Aim of the exercise:
Repeat verbatim, and only, the lines of the data below, beginning at the line that contains "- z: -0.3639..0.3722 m" and stopping after the line that contains "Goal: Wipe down".

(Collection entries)

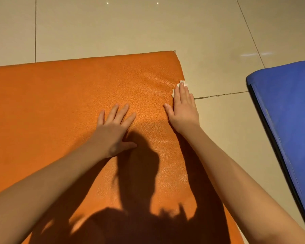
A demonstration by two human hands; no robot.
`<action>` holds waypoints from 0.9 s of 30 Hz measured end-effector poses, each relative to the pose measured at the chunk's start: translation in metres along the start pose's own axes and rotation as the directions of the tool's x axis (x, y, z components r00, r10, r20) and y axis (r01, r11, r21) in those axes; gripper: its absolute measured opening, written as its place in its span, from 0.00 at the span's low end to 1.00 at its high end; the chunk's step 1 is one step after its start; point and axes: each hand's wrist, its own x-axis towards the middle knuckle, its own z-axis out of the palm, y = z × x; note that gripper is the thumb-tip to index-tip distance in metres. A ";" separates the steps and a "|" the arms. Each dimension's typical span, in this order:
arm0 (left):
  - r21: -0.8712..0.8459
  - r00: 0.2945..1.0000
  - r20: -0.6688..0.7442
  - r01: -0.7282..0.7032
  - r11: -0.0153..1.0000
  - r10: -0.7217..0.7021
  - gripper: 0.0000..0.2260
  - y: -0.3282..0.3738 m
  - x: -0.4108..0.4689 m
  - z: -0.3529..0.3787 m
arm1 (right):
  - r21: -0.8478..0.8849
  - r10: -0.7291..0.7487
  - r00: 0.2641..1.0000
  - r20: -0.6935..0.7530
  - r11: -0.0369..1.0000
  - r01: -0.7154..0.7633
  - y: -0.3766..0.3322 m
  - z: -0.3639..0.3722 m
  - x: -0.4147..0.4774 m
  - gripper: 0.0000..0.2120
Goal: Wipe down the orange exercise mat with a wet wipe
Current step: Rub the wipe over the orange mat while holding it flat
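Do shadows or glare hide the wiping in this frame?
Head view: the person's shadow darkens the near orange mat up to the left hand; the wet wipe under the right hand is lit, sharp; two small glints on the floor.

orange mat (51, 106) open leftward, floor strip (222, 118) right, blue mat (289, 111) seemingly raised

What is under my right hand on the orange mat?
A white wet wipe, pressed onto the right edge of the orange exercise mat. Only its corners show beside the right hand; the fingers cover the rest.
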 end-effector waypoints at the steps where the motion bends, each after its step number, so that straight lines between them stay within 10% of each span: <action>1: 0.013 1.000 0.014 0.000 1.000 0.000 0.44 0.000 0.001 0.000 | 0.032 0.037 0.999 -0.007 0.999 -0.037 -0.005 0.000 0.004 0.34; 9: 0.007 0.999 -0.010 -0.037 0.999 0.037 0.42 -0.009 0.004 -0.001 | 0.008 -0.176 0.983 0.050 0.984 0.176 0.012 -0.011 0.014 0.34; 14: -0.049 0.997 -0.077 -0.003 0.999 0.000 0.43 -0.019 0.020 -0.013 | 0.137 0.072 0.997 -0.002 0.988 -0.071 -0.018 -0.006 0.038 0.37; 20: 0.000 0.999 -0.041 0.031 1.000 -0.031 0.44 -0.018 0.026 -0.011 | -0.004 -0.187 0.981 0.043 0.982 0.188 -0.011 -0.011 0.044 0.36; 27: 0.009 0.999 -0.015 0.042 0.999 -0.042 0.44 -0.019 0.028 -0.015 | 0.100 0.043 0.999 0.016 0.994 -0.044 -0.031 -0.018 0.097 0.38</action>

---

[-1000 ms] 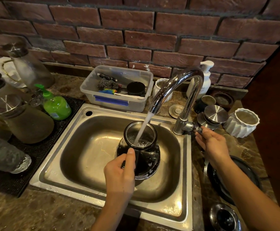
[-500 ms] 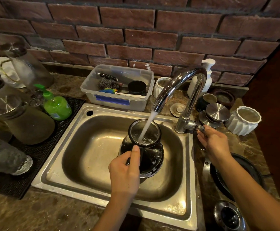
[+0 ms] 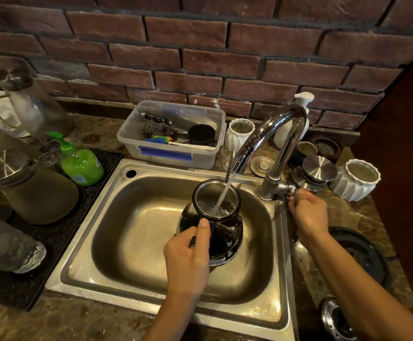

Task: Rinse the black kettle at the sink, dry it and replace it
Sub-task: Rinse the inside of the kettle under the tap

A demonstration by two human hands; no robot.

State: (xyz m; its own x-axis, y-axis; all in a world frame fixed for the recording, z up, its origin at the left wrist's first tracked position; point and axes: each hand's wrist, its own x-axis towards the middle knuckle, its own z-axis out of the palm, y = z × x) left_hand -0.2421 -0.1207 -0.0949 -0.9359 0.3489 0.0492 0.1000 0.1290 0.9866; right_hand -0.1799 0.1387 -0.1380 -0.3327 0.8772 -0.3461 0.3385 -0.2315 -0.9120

Task result:
  - z: -0.3639..0.3722 m
  - x: -0.4147..0.4774 m
  - gripper: 0.0000..0.2120
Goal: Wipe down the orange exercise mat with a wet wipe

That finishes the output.